Announcing a great event in London – and it’s not the Olympics!

July 27, 2012

In 2010 and 2011, Ideas on Stage was proud to organize the Presentation Zen European Seminar in Paris. This was Garr Reynolds‘ only public seminar in Europe each year, and it brought people from ten European countries and as far afield as Seattle to learn directly from the world’s leading presentation expert.

In 2012, we’re taking the show on the road, and where better than London, the year’s most happening city? On November 7th, Garr will give his Presentation Zen European Seminar 2012, and since this sold out in 2010 and 2011, this year we’ve hired a bigger room with more space – but tickets are already selling quickly so get yours fast…

We’re also delighted to offer something new this year, especially for those who already attended Garr’s seminar in 2010 or 2011 (or the 2012 edition): the following day, on November 8th, will see the world premiere of Garr’s brand-new Presentation Zen Storytelling Masterclass. Effective slide design and powerful delivery are not enough: every great presentation is based on a mastery of the art of storytelling.

You can buy tickets for one or other seminar, or – until August 31st – you can get a combination ticket which gives you a huge 50% discount off the day 2 Storytelling Masterclass.

Don’t hesitate – reserve your place now, and if you get in quickly we’ve also negotiated some discount hotel rooms for you at the Hilton London Paddington, where both events will take place.

Direct link for more details: http://www.ideasonstage.com/presentation-zen-seminar-europe-2012-london/

I look forward to seeing you there!


Garr Reynolds: Great keynote at the Ideas on Stage Conference 2011

December 8, 2011

We were delighted to welcome so many amazing people – participants and speakers – to the Ideas on Stage Conference 2011 a few weeks ago in Paris.

Our aim with this conference was to inspire people to transform their businesses with the power of innovation, communication and entrepreneurship. So it was partly about great presentations on those themes, but it was also about networking, bringing people together and inspiring people to have their own great ideas. Judging by the feedback, and by the many connections people made, it was a real success.

We were particularly delighted to welcome the brilliant Garr Reynolds back to Paris, and honoured to have him as the keynote Communication speaker. So it’s only right that the first talk I share from this conference is Garr’s fantastic keynote about on-ko-chi-shin or learning presentation lessons from the past.

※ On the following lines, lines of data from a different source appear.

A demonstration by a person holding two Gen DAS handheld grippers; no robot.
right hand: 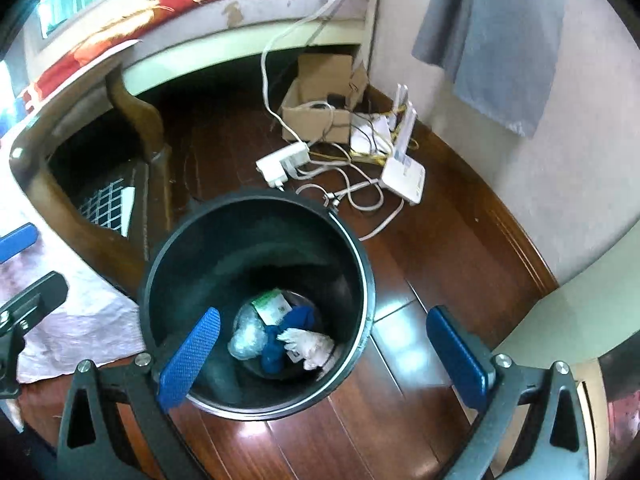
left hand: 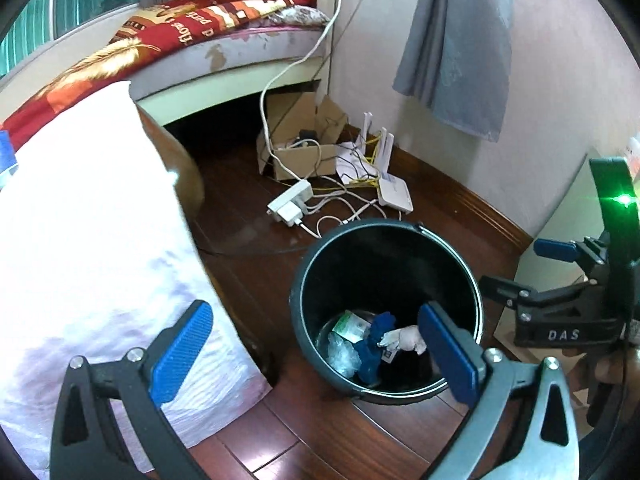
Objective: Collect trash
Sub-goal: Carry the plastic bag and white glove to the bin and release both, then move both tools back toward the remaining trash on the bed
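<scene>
Left to right, as seen from beside the person. The left gripper point(left hand: 320, 360) hangs with its blue pads point(left hand: 180, 354) spread wide and nothing between them; a table draped in a white cloth point(left hand: 88, 240) lies to its left, under its left finger. Directly ahead of and below it stands the black bin point(left hand: 298, 292) on the dark wooden floor point(left hand: 320, 432). At the bin's bottom lies the collected trash: a green-and-white packet point(right hand: 272, 306), crumpled clear plastic point(right hand: 248, 338), a blue rag point(right hand: 298, 320) and a pale wad point(right hand: 312, 346). The right gripper point(right hand: 324, 354) is likewise spread wide and empty; its left pad hangs over the bin's mouth, its right pad over bare floor to the bin's right. Beyond both grippers, past the bin, a power strip point(right hand: 282, 162), a white router point(right hand: 404, 178), tangled cables and a cardboard box point(right hand: 316, 120) sit by the wall, under a bed.
</scene>
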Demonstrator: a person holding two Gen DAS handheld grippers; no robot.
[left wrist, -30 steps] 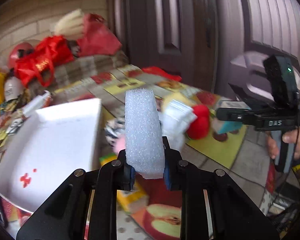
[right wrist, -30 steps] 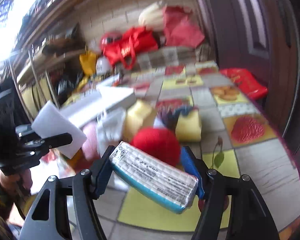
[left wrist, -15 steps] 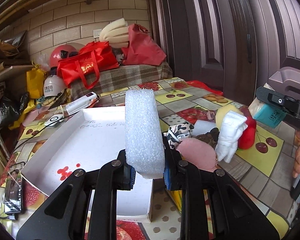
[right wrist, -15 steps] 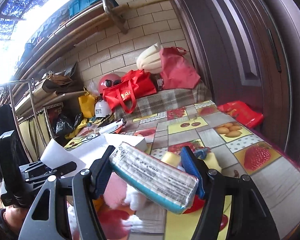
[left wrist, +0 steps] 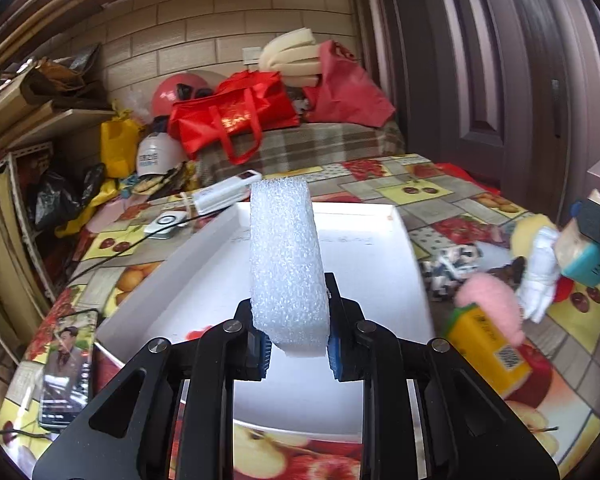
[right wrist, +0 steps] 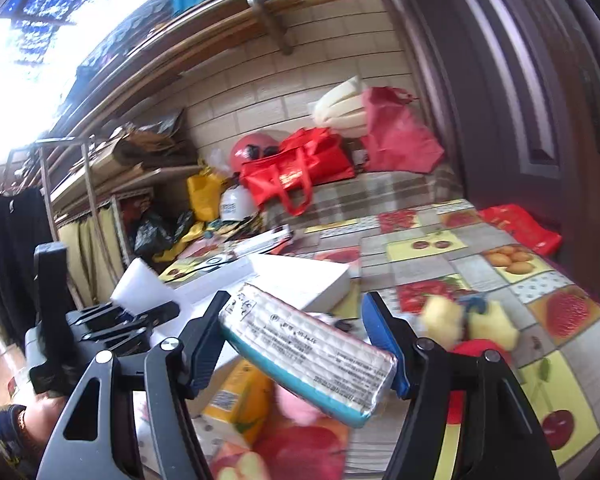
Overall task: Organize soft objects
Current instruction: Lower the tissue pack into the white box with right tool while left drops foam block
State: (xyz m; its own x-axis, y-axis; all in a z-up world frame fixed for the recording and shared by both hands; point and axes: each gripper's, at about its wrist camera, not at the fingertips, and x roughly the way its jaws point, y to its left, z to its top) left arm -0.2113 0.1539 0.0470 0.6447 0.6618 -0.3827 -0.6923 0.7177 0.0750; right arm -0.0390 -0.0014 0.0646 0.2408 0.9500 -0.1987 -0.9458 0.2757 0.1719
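Note:
My left gripper (left wrist: 298, 350) is shut on a white foam block (left wrist: 286, 264) that stands upright between the blue pads, over the near part of a shallow white box (left wrist: 404, 240). In the right wrist view the same left gripper (right wrist: 156, 314) and its foam block (right wrist: 138, 290) show at the left. My right gripper (right wrist: 296, 346) is shut on a teal and white tissue pack (right wrist: 306, 346), held slantwise above the table; the pack (left wrist: 580, 256) also appears at the right edge of the left wrist view. A heap of soft things, among them a pink fluffy piece (left wrist: 490, 304), lies right of the box.
A yellow juice carton (left wrist: 488, 350) lies beside the box. A phone (left wrist: 66, 368) rests at the table's left edge, with a white device (left wrist: 226, 192) and a cable beyond the box. Red bags (left wrist: 236, 116) sit on a bench behind. A dark door (left wrist: 480, 80) stands at the right.
The left gripper has swung left with the foam block, from over the heap to over the white box. The right gripper has moved left and slightly up with the tissue pack.

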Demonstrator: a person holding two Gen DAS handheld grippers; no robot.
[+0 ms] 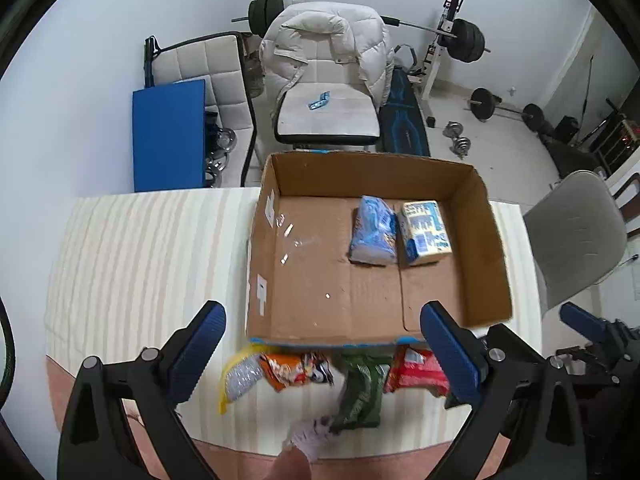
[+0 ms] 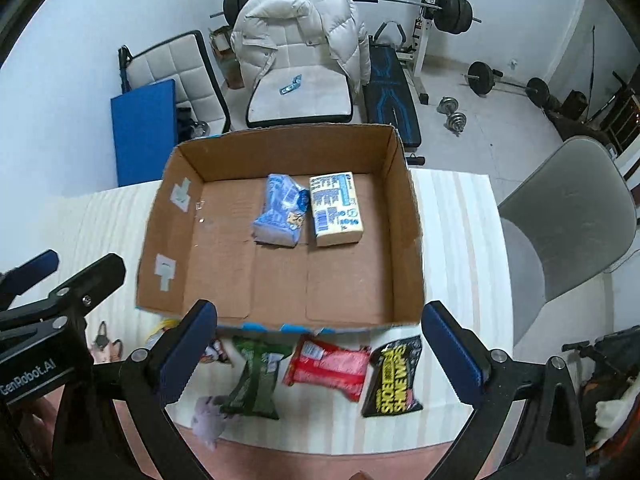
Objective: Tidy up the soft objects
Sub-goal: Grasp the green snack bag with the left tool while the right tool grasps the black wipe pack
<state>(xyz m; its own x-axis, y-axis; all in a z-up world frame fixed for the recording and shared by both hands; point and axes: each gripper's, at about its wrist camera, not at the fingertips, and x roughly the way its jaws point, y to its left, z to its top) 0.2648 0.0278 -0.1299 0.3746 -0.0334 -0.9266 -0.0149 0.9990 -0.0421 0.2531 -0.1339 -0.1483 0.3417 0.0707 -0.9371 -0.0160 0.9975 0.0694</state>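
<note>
An open cardboard box (image 1: 492, 240) (image 2: 404, 208) stands on the striped table and holds a blue tissue pack (image 1: 372, 232) (image 2: 280, 212) and a yellowish-blue tissue pack (image 1: 426, 230) (image 2: 336, 208). Soft packets lie in a row before the box: a yellow one (image 1: 238, 376), an orange one (image 1: 292, 368), a green one (image 1: 360, 388) (image 2: 256, 380), a red one (image 1: 416, 368) (image 2: 328, 364) and a black-yellow one (image 2: 394, 376). My left gripper (image 1: 322, 348) is open and empty above them. My right gripper (image 2: 320, 344) is open and empty above the red packet.
A pale fluffy object (image 2: 208, 420) (image 1: 308, 436) lies at the table's front edge. A grey chair (image 2: 560, 220) stands right of the table. Behind it are a white chair with a padded jacket (image 1: 324, 48), a blue mat (image 1: 168, 132) and weights (image 2: 452, 4).
</note>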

I’ll be sharing more talks from the Ideas on Stage Conference in the coming weeks. Big thanks to the guys at present.me for cutting this together and getting this online on their great site, so we can see the slides as well as the speaker; and thanks also to Buzdig for the filming.

Enjoy!

Direct web link: http://present.me/view/3642-garr-reynolds-presentation-zen


Pitch 2.0 – The New Art Of The Pitch (Video)

August 1, 2011

To mark the end of the first season of Le Camping, the Paris-based start-up accelerator of which I’m proud to be a mentor, the Silicon Sentier team organized a fantastic event at the end of June 2011, the Le Camping Festival, for which no less than 900 people signed up. I was asked to give a short keynote presentation on something relevant to start-ups, so being the resident pitch coach, I chose to talk about the art of the pitch.

They wanted me to entertain and put on a show, and that’s what I enjoy most, so I decided to create a simple structure, with three easy-to-remember messages, and to borrow the style of Steve Jobs (for the observant, it’s heavily inspired by Jobs’ brilliant iPhone introduction in 2007 – see if you can spot all the references). The young and entrepreneurial audience knew exactly where it came from.

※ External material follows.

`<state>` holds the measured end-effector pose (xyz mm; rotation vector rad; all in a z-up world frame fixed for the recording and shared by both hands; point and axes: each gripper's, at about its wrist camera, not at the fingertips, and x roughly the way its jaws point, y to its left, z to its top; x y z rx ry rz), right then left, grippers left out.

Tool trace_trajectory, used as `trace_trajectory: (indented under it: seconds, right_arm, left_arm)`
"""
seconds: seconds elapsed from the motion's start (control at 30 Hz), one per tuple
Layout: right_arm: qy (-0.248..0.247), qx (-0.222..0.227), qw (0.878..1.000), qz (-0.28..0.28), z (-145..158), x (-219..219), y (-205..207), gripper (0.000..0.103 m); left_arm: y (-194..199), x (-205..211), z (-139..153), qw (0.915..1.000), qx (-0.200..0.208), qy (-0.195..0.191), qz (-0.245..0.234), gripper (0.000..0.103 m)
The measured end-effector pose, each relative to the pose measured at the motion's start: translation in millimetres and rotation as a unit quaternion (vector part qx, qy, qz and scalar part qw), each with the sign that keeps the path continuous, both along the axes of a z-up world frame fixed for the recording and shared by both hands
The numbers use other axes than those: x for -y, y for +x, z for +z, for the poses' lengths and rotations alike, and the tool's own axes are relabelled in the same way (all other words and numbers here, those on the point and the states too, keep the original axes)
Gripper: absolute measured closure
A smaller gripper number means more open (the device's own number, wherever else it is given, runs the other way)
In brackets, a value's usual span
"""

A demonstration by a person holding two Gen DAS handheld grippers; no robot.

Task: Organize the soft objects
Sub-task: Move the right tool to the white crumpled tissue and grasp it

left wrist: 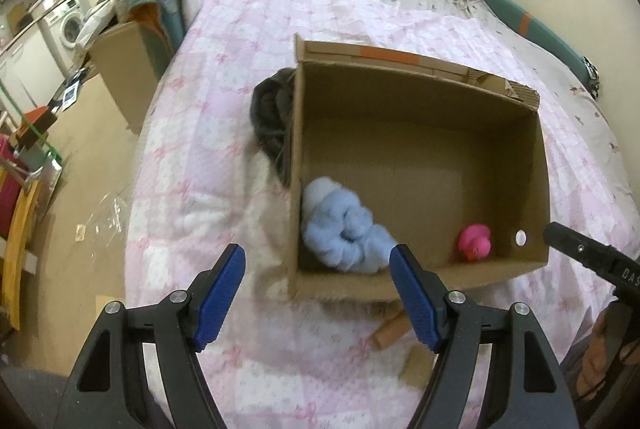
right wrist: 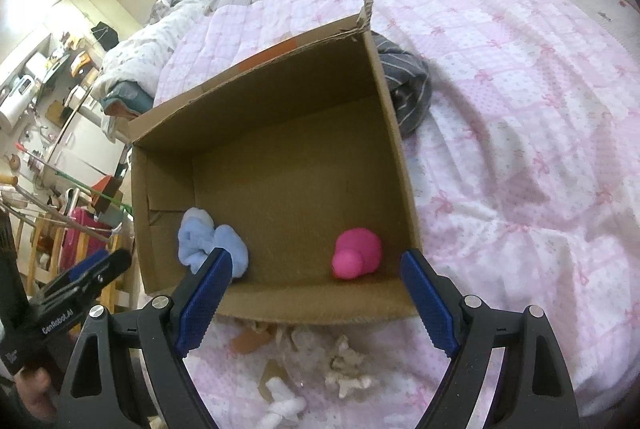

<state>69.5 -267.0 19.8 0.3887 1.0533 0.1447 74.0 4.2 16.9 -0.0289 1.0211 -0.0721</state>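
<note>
An open cardboard box [left wrist: 416, 281] [right wrist: 320, 305] stands on a pink quilted bed. Inside lie a light blue soft bundle [left wrist: 346, 229] [right wrist: 212, 243] at the near left and a pink rubber duck [left wrist: 475, 241] [right wrist: 357, 253] at the near right. My left gripper [left wrist: 318, 261] is open and empty, just above the box's near left corner. My right gripper [right wrist: 316, 267] is open and empty, above the box's near wall. A dark grey striped cloth [left wrist: 272, 121] [right wrist: 406, 89] lies on the bed against the outside of the box.
In front of the box on the quilt lie a white knotted soft piece [right wrist: 284, 409], crumpled beige paper [right wrist: 346, 365] and brown cardboard scraps [left wrist: 394, 333]. A second cardboard box [left wrist: 124, 69] stands beside the bed at the left. Cluttered shelves and a washing machine [left wrist: 68, 23] stand far left.
</note>
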Motion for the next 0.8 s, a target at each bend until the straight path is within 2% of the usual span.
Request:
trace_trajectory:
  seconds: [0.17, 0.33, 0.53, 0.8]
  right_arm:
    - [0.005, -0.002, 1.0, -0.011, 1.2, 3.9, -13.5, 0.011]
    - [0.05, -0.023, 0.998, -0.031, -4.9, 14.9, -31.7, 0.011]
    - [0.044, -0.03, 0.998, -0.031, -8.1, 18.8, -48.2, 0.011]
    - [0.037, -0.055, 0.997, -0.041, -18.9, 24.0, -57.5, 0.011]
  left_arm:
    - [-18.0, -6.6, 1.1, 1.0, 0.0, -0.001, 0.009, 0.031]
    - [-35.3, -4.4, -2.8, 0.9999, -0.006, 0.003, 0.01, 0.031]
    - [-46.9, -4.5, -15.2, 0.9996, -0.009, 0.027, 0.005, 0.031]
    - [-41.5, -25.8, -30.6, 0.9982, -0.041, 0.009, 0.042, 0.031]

So here is the video (8 minutes) – I hope you find it entertaining and enjoyable, and if you can remember the three key messages afterwards, then it will have served its purpose. Any investor pitch – and in fact any sales pitch – will be far stronger with these three key ingredients which all too often are missing.


Presentation 2.0: Resonate Naked

June 29, 2011

As I prepare to launch a new Ideas on Stage training course entitled Presentation 2.0, I feel compelled to write about two recent books which have captured the spirit of what we mean with Presentation 2.0, and which I would advise any presenter to read more than once.

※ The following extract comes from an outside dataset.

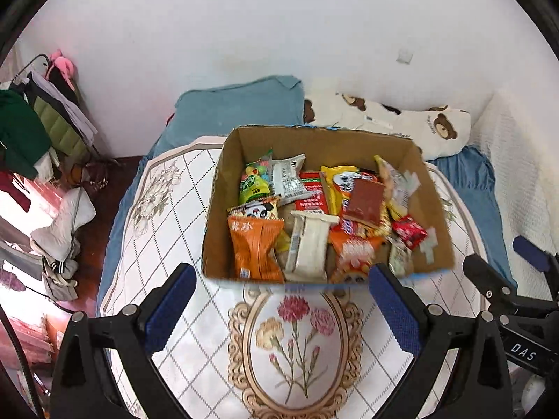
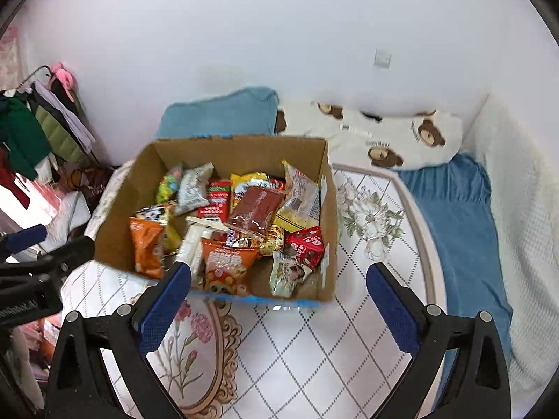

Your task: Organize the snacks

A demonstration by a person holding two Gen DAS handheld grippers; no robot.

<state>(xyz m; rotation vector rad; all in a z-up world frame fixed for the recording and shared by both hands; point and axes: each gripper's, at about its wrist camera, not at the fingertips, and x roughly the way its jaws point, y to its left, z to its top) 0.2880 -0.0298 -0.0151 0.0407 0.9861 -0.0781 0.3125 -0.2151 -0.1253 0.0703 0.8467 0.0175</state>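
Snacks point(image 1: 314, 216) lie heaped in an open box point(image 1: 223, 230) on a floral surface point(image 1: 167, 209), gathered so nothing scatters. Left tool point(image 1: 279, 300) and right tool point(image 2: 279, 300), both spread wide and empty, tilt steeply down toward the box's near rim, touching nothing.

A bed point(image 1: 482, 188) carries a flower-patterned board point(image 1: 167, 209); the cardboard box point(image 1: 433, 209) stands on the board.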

Presentation 2.0 – the new art of presenting – is about engaging with your audience, telling authentic stories, and sharing passion and motivation with more concern for your audience than for yourself. In a Presentation 2.0, you are presenting not because you are important, but because your audience is important, so your focus is on them.

In a Presentation 2.0, you might choose to use visual aids to get your message across more memorably, but you will keep your slides simple and clear, and you will ensure that they are there only to help your audience to understand and remember your messages, not to help you to remember what you need to say.

In a Presentation 2.0, you will care more about what your audience will do with your message afterwards than what they think about you as a presenter.

For all these reasons, Presentation 2.0 is a far more effective and enjoyable way to communicate than the 1.0 style of reading bullet-ridden slideuments to bored audiences, or even the more advanced 1.1 style, promoted by slide-oriented sites like SlideShare, where you use pretty slides but still divert too much of the audience’s attention onto the slides and away from the two-way communication you should be having between presenter and audience. Death By Pretty Powerpoint is just sharpening the axe – it still falls and it still kills.

Nancy Duarte and Garr Reynolds ponder each other's first book

Now, before I talk about these two books, let me first provide a disclaimer. I didn’t pay for either of these – I received copies directly from the authors. The presentation business is still a fairly small world, people quote each other and write forewords for each other’s books, and that’s remarkably refreshing since we’re all working together with a common aim. While I’ve not yet met Nancy Duarte (an omission I’ll soon be correcting), I’ve shared a stage with Garr Reynolds and organize seminars with him, and – further disclaimer – he even did me the honour of including one of my articles in The Naked Presenter.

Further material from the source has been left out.